The claim is made that there was no evidence that the trust agreement was made without a valuable consideration. No mention was made in the motion for nonsuit of the lack of evidence in this particular, but assuming that the question may be raised under the ground stated that there was no fraudulent intent shown, we think that the oral evidence introduced, taken in connection With the trust agreement, shows that there could have been no consideration moving from any person other than Mrs. Hottel, who appears to have cared for Mrs. Potts and supported her out of the forty dollars per month, and who, at the utmost, was entitled to a sum not exceeding $1,000, if Mrs. Potts died, as she did, within five years after the date of the trust. But this would not preclude appellant from a recovery, for as was said in Harris v. Brink, 100 Iowa, 366, [62 Am. St. Rep. 578, 69 N.W. 684], "where the consideration for a conveyance is an agreement for the future support of the grantor, the transaction is fraudulent in law as to the creditors, to the extent which the value of the property is in excess of the support furnished."
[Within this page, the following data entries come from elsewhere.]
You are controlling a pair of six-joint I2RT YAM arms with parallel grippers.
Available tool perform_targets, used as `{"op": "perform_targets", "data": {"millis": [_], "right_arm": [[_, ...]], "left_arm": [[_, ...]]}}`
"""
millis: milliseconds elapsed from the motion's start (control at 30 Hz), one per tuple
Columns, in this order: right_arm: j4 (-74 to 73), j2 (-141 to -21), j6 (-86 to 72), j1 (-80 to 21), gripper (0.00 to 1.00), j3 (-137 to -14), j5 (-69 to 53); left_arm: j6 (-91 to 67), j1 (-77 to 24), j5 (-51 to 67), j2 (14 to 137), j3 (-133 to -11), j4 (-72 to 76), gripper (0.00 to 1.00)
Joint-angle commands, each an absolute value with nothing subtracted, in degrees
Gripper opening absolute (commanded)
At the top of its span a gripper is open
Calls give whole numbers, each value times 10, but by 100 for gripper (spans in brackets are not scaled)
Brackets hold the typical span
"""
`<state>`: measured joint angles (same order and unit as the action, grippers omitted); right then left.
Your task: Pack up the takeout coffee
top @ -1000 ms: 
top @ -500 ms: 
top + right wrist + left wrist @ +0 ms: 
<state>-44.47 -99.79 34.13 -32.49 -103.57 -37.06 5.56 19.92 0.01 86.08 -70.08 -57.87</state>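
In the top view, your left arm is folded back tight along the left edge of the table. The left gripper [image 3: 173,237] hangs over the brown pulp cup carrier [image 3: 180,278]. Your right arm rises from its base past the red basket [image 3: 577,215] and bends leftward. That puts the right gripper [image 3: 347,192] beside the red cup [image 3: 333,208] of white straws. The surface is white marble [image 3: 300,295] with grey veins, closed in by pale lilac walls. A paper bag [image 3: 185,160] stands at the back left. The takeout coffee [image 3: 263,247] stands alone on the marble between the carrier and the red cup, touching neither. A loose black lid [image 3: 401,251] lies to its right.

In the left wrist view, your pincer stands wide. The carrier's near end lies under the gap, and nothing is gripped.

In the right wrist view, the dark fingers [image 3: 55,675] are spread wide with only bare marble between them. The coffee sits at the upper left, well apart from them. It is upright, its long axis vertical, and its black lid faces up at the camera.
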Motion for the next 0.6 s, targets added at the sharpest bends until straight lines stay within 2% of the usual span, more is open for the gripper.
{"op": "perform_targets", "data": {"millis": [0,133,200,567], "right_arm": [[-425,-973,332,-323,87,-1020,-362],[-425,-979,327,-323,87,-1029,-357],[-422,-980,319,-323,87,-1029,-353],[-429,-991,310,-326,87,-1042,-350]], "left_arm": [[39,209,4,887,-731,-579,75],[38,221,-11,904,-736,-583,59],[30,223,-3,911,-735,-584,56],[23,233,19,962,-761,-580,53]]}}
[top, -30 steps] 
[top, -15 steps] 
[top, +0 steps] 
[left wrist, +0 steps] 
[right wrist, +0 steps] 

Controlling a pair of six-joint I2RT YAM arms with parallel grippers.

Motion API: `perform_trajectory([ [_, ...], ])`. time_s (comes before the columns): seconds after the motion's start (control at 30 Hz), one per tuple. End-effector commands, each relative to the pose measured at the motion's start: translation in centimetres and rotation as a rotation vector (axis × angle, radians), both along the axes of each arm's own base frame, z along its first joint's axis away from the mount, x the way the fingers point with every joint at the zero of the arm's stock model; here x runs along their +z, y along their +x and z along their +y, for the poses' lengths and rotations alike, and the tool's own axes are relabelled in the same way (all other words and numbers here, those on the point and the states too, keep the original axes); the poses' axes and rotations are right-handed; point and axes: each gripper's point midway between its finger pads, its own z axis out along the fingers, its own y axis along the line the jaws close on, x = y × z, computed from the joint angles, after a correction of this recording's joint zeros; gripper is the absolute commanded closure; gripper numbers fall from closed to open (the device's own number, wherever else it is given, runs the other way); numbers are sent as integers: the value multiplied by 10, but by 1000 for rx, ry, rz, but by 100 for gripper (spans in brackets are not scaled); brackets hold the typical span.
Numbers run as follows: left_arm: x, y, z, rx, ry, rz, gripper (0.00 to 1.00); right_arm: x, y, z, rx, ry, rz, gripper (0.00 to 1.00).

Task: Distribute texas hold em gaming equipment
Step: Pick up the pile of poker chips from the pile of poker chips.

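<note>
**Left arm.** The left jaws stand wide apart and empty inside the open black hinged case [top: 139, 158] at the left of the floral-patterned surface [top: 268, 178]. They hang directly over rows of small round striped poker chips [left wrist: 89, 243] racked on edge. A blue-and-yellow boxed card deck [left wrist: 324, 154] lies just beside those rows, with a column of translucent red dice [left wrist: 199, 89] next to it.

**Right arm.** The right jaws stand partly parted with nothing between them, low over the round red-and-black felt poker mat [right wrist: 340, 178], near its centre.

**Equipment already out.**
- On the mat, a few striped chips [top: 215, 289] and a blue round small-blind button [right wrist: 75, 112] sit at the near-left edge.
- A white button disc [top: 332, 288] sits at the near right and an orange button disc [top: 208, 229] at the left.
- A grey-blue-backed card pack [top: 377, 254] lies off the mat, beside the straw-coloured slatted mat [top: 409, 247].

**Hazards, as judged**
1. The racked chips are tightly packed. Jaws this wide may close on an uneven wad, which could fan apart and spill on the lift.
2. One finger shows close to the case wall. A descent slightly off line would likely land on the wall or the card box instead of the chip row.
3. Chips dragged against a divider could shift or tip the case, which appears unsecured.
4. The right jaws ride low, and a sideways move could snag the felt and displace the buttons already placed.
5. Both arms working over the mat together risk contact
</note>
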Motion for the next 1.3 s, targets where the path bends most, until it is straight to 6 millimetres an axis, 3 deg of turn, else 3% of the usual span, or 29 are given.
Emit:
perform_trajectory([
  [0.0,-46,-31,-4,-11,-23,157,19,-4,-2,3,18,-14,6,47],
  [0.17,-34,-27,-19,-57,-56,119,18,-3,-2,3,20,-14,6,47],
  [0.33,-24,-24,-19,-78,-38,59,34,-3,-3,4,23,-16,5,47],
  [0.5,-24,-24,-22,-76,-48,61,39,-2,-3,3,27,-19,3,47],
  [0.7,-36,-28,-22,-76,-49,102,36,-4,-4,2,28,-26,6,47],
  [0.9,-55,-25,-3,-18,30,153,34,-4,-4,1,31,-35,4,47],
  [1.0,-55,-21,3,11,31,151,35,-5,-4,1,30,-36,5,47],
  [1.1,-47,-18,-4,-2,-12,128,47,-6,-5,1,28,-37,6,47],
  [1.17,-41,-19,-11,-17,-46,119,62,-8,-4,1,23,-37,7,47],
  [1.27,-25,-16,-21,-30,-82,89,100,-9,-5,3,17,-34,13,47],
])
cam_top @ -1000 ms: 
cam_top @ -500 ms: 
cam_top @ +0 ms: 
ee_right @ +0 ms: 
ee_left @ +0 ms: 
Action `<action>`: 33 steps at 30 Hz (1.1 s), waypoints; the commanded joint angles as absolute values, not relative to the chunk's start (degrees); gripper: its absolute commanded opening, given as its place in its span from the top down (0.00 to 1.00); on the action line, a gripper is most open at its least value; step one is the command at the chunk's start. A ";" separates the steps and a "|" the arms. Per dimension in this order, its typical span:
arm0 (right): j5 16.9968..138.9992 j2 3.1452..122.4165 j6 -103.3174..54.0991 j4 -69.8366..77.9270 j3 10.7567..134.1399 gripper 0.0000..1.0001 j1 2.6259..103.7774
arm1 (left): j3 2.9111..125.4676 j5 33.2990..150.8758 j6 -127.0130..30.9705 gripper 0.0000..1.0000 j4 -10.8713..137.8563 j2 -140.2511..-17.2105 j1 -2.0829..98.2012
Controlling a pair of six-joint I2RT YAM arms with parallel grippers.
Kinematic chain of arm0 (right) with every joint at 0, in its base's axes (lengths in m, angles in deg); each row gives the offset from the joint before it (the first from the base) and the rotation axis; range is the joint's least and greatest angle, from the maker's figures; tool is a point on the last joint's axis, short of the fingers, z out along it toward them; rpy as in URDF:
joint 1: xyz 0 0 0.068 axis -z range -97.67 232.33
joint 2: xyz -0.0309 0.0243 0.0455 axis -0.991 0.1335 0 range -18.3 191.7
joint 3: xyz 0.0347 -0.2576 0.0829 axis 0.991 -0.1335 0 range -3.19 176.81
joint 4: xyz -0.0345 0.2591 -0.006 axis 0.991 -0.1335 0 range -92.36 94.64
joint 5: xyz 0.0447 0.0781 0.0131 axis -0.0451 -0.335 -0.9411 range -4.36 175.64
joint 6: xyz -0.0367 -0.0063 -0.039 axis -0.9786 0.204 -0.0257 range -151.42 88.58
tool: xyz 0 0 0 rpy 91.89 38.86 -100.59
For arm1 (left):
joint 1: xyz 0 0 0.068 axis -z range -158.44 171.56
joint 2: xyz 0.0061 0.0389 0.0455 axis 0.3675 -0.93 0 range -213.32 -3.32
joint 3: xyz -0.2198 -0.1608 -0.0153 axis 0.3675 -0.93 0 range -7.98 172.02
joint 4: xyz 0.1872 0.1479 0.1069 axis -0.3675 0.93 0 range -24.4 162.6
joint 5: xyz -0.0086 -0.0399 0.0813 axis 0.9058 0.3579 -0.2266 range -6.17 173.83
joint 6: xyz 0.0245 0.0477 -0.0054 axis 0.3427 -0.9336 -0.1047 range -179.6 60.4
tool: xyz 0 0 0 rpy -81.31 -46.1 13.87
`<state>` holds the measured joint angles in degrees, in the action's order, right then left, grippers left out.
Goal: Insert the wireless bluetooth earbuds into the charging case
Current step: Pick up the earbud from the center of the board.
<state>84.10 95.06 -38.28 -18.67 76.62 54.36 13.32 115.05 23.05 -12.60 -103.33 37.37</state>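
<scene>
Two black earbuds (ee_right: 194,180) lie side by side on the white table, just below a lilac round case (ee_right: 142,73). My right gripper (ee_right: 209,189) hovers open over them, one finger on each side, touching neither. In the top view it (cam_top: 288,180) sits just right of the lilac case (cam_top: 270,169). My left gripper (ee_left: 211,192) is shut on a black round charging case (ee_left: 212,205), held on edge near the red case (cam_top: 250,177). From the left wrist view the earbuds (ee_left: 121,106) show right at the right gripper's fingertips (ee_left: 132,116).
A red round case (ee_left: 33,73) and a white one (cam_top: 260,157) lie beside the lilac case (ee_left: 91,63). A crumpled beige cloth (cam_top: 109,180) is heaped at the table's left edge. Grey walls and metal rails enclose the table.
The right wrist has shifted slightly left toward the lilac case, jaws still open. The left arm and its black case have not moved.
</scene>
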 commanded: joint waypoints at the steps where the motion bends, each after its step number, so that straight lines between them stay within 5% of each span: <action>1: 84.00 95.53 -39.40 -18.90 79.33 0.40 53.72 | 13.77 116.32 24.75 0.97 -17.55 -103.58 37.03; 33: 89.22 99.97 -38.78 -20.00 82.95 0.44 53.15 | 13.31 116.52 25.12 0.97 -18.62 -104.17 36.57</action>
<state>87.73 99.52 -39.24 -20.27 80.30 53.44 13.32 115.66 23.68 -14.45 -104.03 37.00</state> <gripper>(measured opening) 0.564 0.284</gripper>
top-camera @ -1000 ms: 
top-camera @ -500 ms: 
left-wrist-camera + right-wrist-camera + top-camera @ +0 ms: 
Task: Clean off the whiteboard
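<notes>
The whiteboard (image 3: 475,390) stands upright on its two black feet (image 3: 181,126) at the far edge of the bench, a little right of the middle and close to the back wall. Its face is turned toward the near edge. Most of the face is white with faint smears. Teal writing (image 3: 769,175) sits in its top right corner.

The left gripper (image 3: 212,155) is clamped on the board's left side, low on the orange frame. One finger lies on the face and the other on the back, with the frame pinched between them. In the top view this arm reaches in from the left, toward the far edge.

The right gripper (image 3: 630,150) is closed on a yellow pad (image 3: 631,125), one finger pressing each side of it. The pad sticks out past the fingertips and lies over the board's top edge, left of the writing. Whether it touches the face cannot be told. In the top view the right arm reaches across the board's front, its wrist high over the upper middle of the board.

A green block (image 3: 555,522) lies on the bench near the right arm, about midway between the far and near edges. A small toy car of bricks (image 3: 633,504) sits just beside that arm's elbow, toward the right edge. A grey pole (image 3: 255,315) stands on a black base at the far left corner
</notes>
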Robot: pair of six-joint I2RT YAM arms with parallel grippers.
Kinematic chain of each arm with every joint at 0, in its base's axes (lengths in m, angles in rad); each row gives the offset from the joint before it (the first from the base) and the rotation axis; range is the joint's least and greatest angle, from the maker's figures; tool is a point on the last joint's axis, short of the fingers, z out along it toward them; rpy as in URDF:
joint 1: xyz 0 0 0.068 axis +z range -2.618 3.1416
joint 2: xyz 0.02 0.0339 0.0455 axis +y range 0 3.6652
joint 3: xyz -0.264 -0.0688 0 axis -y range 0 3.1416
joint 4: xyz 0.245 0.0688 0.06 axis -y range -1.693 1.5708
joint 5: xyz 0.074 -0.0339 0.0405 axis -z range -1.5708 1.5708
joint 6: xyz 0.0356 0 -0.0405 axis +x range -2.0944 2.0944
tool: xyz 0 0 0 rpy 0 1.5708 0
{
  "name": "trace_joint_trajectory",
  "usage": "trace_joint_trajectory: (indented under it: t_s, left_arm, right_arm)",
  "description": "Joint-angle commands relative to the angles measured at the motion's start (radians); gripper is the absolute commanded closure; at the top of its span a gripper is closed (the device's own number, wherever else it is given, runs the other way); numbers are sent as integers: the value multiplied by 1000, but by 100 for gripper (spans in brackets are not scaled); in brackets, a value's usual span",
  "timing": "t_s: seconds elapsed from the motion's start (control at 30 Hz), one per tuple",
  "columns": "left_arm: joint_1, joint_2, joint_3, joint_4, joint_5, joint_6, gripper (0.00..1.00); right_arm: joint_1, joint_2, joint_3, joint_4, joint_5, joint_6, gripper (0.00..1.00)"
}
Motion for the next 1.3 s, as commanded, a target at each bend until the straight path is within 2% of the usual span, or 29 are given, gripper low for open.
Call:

[6] It is claimed that appellant, a simple creditor of the estate, has no right to prosecute this action, and that the exclusive remedy is to be found in section 1589 of the Code of Civil Procedure, which gives the executor or administrator authority to prosecute like actions when there is a deficiency of assets. Respondents rely upon Emmons v. Barton, 109 Cal. 662, [42 P. 303], in support of this proposition. Whether that case was intended to overrule Hills v. Sherwood, 48 Cal. 386, and Ohm v. Superior Court, 85 Cal. 547, [20 Am. St. Rep. 245, 26 P. 244], need not be here considered, for in that case the right of the creditor to bring such an action was sustained, and it was held that such action did lie where the creditor had exhausted all means to procure such action to be brought by the executor or administrator. The motion for nonsuit did not specify any failure of evidence to make such proof, and it is too late to raise the point now.

It is urged that the evidence is insufficient to show that Mary Potts became insolvent upon the making of the transfer to the bank, inasmuch as she owned the life estate in the house and improvements referred to, and that this life estate was of some value. There was no evidence of the value of the house or improvements or of the life estate. It seems to have been conceded at the trial, that the transfer to the bank left Mrs. Potts without sufficient property to pay her debts. There was proof of a search for property by the administrator, and the niece, Mrs. Hottel, who lived with Mrs. Potts antecedent to the transfer to the bank and up to the time of her death, testified that Mrs. Potts had no property in the world other than this money in the bank. The evidence as to the condition of the premises at the time of the transfer indicated that the value of the life estate could scarcely equal that of appellant's claim.

But notwithstanding all that has been said, it may be conceded that the action of the trial court in granting the nonsuit would have been correct and proper had the respondent in its motion specifically included as one of the grounds, the failure of proof to show that Mrs. Potts was insolvent upon making the transfer to the bank.

[7] The rule is uniform, however, that no grounds other than those stated upon a motion for a nonsuit can be considered upon an appeal. The reason for requiring the grounds to be stated is to afford the plaintiff an opportunity to correct any defects in the pleadings or proof which admit of correction. ( Daley v. Russ, 86 Cal. 117, [24 P. 867], and cases there cited; Christensen Lumber Co. v. Buckley, 17 Cal.App. 37, [ 118 P. 466].)

For the reason stated the judgment must be reversed, and it is so ordered.

Richards, J., and Kerrigan, J., concurred.